*Required action*
Output all the data exactly as it appears below.

*The data*
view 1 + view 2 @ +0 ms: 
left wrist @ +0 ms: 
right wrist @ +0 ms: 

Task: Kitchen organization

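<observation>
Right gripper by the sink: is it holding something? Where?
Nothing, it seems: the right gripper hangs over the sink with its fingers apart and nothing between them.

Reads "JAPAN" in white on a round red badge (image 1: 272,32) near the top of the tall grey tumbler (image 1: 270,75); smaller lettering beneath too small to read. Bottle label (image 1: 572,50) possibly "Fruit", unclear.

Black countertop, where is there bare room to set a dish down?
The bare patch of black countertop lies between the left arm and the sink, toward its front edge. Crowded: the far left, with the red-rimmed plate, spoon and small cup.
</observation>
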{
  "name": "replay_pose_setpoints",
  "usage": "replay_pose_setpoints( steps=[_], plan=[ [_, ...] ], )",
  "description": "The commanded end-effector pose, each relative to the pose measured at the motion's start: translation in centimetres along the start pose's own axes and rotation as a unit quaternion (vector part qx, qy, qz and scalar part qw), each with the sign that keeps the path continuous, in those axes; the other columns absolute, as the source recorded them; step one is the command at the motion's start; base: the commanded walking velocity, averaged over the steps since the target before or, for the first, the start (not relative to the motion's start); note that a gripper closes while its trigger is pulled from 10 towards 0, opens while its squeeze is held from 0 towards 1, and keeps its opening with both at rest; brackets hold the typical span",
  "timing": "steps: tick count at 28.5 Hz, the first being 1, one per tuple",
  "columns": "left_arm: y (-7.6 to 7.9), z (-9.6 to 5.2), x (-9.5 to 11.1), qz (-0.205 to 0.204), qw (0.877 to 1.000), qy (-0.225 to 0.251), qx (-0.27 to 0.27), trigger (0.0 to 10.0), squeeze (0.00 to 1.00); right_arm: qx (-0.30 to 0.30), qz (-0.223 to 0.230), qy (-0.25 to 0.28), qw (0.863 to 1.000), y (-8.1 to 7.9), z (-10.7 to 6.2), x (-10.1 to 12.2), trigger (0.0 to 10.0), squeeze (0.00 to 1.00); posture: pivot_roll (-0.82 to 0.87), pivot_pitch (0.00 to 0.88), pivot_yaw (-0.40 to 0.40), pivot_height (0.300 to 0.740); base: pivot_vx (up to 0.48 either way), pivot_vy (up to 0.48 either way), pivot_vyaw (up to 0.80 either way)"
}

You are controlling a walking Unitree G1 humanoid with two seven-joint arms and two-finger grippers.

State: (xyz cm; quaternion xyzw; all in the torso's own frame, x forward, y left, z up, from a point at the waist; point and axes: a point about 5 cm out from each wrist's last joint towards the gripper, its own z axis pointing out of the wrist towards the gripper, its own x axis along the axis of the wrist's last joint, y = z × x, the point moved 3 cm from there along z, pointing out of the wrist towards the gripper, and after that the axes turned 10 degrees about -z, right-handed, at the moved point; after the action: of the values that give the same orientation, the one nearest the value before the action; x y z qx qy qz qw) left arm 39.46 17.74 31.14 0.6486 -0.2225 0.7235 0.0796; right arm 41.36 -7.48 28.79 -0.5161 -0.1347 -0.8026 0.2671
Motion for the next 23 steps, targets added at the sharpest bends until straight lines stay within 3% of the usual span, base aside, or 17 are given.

*Answer box*
view 1 + view 2 @ +0 ms: 
left wrist @ +0 ms: 
right wrist @ +0 ms: 

Task: Kitchen organization

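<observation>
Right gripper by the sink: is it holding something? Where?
Nothing, it seems: the right gripper hangs over the sink with its fingers apart and nothing between them.

Reads "JAPAN" in white on a round red badge (image 1: 272,32) near the top of the tall grey tumbler (image 1: 270,75); smaller lettering beneath too small to read. Bottle label (image 1: 572,50) possibly "Fruit", unclear.

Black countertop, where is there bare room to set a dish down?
The bare patch of black countertop lies between the left arm and the sink, toward its front edge. Crowded: the far left, with the red-rimmed plate, spoon and small cup.
</observation>
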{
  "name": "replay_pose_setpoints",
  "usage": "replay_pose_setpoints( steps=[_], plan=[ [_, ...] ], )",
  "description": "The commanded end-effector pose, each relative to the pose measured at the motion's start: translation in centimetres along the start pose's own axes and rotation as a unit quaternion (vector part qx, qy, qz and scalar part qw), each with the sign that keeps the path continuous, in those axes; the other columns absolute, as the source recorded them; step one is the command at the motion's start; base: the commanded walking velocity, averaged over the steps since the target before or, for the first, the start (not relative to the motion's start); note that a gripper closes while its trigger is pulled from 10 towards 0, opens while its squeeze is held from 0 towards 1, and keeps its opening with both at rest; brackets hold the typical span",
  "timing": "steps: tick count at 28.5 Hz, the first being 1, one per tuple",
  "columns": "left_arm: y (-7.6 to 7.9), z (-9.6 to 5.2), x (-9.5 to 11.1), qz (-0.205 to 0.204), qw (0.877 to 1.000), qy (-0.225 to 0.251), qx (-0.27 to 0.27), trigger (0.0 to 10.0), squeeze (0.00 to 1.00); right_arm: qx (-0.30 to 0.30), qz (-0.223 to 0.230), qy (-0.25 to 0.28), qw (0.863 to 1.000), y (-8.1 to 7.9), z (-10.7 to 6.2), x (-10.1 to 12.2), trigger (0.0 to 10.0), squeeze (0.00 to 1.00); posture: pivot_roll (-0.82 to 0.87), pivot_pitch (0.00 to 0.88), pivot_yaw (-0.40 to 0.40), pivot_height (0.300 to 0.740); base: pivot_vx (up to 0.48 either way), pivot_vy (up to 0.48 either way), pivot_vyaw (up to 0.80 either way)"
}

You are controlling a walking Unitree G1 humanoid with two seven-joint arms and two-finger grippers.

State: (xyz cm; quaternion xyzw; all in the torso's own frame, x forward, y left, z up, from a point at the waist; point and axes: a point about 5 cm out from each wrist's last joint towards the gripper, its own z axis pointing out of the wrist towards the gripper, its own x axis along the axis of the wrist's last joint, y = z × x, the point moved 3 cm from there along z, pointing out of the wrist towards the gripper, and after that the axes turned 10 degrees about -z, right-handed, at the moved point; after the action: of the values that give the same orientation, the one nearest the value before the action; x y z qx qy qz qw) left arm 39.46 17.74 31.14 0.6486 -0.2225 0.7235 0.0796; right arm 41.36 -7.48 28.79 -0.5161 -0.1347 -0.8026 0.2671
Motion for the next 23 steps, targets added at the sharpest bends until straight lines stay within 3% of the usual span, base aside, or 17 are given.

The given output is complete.